Dudağında bir yakut gibi ışıldayan altı nar tanesi,
Esir etmiş seni ölümüne seven tanrın avuçlarına sanki,
Kandırıyor seni ve şirk koşuyor gökte göğe,
yerde toprağın kanunlarına sövüp...
Seni benden çalmış siyah çamur bir bataklık kaplı sanki,
Ve güneşte parlayan o yalancı yüreği...
Altı ay kışımda yazıyorum bunları ve uzağından seni,
Ve altı ay bahar bereket esiyor denizlerden ne zaman şansa görsem seni...

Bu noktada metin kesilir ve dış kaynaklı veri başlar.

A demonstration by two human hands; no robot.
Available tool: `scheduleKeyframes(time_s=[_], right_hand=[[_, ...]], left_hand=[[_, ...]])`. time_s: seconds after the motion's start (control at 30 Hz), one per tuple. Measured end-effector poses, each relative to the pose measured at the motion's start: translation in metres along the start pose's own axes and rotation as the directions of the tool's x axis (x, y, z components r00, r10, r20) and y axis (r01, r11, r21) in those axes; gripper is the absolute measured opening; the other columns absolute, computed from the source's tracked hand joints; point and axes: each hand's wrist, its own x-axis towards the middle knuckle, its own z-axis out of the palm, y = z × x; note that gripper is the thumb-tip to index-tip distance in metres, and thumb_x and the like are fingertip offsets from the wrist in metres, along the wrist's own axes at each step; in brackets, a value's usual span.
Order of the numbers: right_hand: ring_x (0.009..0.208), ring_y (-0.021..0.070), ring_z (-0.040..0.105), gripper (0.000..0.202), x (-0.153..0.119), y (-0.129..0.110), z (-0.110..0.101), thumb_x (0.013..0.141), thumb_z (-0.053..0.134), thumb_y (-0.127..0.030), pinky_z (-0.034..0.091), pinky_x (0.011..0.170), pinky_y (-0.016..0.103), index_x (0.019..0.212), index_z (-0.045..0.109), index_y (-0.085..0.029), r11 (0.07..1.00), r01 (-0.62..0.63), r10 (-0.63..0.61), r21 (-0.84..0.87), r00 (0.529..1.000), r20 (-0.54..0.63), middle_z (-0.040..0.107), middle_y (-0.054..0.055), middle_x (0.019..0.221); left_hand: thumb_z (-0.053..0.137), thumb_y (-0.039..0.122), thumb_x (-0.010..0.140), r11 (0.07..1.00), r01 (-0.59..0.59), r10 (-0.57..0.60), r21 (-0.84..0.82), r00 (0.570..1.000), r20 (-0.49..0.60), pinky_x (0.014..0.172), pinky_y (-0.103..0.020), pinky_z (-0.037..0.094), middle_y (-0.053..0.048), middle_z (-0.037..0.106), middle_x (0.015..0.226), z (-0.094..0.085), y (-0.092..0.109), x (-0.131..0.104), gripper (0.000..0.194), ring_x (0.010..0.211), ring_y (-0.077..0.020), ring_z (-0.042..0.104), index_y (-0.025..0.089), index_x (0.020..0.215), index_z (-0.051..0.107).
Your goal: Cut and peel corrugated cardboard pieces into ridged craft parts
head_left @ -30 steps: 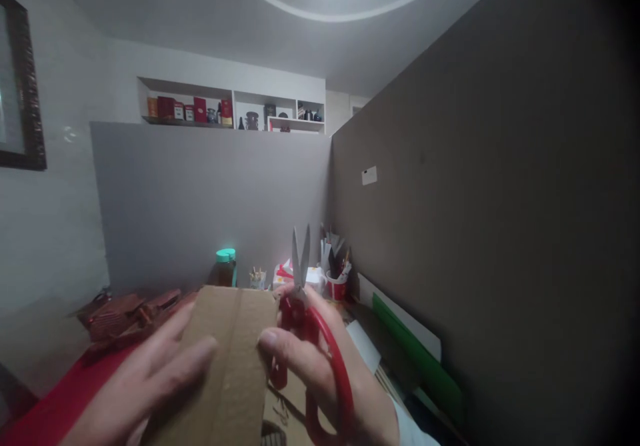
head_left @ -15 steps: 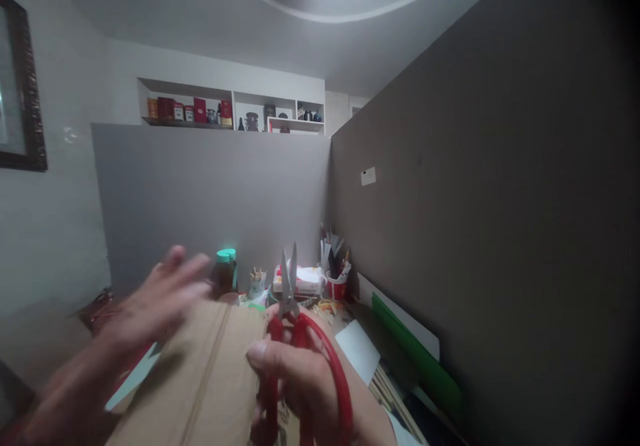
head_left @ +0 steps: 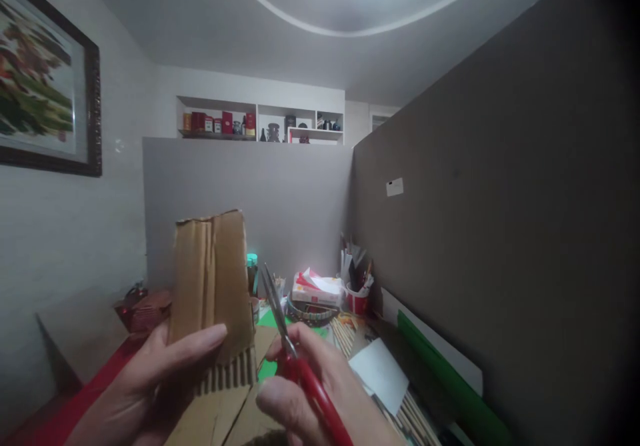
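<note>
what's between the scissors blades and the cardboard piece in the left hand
Nothing in the head view: the scissors blades sit just right of the cardboard piece, with only the distant teal-capped bottle showing through the gap.

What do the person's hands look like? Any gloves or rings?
Both hands are bare. The left hand and the right hand wear no gloves, and no rings show on the fingers in view. No sleeve or watch shows; the wrists run off the picture's bottom edge.
</note>
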Motion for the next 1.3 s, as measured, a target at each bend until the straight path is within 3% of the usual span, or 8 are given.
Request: scheduleKeyframes(time_s=[0.13,0.23,0.47,0.63,0.73,0.87,1.1,1.3], right_hand=[[0.064,0.0156,0.052,0.038,0.001,-0.002,0.002,0.074,0.074,-0.047,0.035,0.054,0.025,0.102,0.058,-0.027,0.998,-0.059,0.056,0.018,0.993,0.108,0.057,-0.003,0.074],[0.066,0.0157,0.050,0.036,0.004,0.000,0.007,0.072,0.074,-0.039,0.032,0.056,0.025,0.098,0.055,-0.024,0.997,-0.077,0.075,0.007,0.985,0.156,0.055,-0.004,0.074],[0.064,0.0162,0.049,0.042,0.006,0.008,0.015,0.072,0.070,-0.053,0.031,0.057,0.025,0.095,0.052,-0.022,1.000,0.018,-0.017,-0.006,0.992,0.128,0.056,-0.003,0.072],[0.059,0.0130,0.046,0.045,0.002,0.013,0.018,0.076,0.066,-0.064,0.028,0.052,0.023,0.093,0.056,-0.024,0.995,0.050,-0.046,-0.088,0.998,0.043,0.054,-0.004,0.069],[0.057,0.0111,0.042,0.041,0.001,0.011,0.017,0.079,0.065,-0.062,0.024,0.050,0.022,0.089,0.057,-0.023,0.990,0.090,-0.088,-0.111,0.996,0.019,0.049,-0.005,0.067],[0.052,0.0084,0.036,0.037,0.002,0.005,0.015,0.079,0.068,-0.052,0.023,0.048,0.020,0.074,0.052,-0.020,0.989,0.130,-0.130,-0.072,0.991,0.015,0.038,-0.007,0.056],[0.056,0.0110,0.044,0.026,0.002,0.005,0.016,0.078,0.067,-0.041,0.031,0.047,0.018,0.069,0.057,-0.020,0.982,0.094,-0.101,-0.163,0.994,-0.038,0.040,-0.004,0.060],[0.053,0.0118,0.040,0.032,0.000,0.004,0.019,0.080,0.065,-0.047,0.029,0.049,0.023,0.064,0.055,-0.022,0.967,-0.008,-0.020,-0.255,0.994,-0.106,0.040,-0.004,0.057]], left_hand=[[0.087,0.033,0.057,0.996,-0.020,0.014,-0.083,0.997,-0.071,0.075,-0.049,0.065,-0.007,0.084,0.091,0.008,0.002,-0.004,0.056,0.100,-0.0411,0.073,0.023,0.111,0.074],[0.084,0.036,0.059,0.992,-0.059,0.049,-0.108,0.995,-0.090,0.079,-0.054,0.064,-0.008,0.083,0.094,0.018,0.007,-0.006,0.057,0.100,-0.0417,0.073,0.024,0.113,0.073],[0.085,0.036,0.058,0.990,-0.070,0.055,-0.121,0.991,-0.121,0.073,-0.050,0.066,-0.006,0.083,0.094,0.021,0.000,-0.007,0.057,0.094,-0.0388,0.076,0.025,0.113,0.072],[0.099,0.040,0.027,0.993,-0.111,0.104,-0.028,0.978,-0.179,0.054,-0.037,0.067,-0.003,0.084,0.080,0.017,-0.008,-0.008,0.061,0.070,-0.0308,0.078,0.025,0.082,0.076],[0.098,0.045,0.024,0.987,-0.149,0.158,0.062,0.969,-0.187,0.056,-0.027,0.066,0.000,0.083,0.073,0.017,-0.009,-0.011,0.056,0.067,-0.0233,0.078,0.024,0.071,0.076],[0.099,0.042,0.023,0.997,-0.069,0.071,0.022,0.984,-0.166,0.044,-0.038,0.063,-0.005,0.084,0.080,0.019,-0.011,-0.013,0.060,0.072,-0.0334,0.078,0.024,0.075,0.076],[0.097,0.026,0.046,0.990,-0.132,0.125,-0.050,0.983,-0.132,0.037,-0.043,0.061,-0.005,0.083,0.089,0.014,-0.021,0.001,0.075,0.075,-0.0400,0.078,0.027,0.115,0.066],[0.089,0.017,0.064,0.997,-0.068,0.065,-0.025,0.992,-0.112,0.065,-0.045,0.069,-0.007,0.083,0.093,0.025,-0.018,-0.008,0.058,0.075,-0.0327,0.079,0.023,0.116,0.065]])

Dudağında bir yakut gibi ışıldayan altı nar tanesi,
Esir etmiş seni ölümüne seven tanrın avuçlarına sanki,
Güneşin bile yakasına yapışırım,
dayarım yanan boğazına kutuplardan çekip dövdüğüm hançerimi,
Bir gün bile görmesem seni...
Sen masumu bu hain dünyanın,
Sen alkışlanan şarkısısın aşkın en güzel dudaklarda.
Dudağında bir yakut gibi ışıldayan altı nar tanesi,
Esir etmiş seni ölümüne seven tanrın avuçlarına sanki,
Elinde bir başak dalı ve yanaklarında kutsal bir bakirenin utanan aldan güzel kanı,
Dudakların dudaklarıma mühürlensin,
Dökülürken aşkın ile kalbimden kanıma bir volkanın altından tutuşmuş suyu.
Gömülsün değersiz naaşım ellerinin içine,
Her sabah yüzünü yıkarken sen izin ver kavuşalım...
03.14
kaotik cümleler ve cinayet masası.
Varoluşsal bıçaklanmalarımdan akan sıcak kanım ile tanrısal acıları yıkıyorum...
kaygı ağlarım ışıldarken tuzlu denizlerde güneşe karşı,
Doğanın deseninde sökülmüşleri kovalıyorum.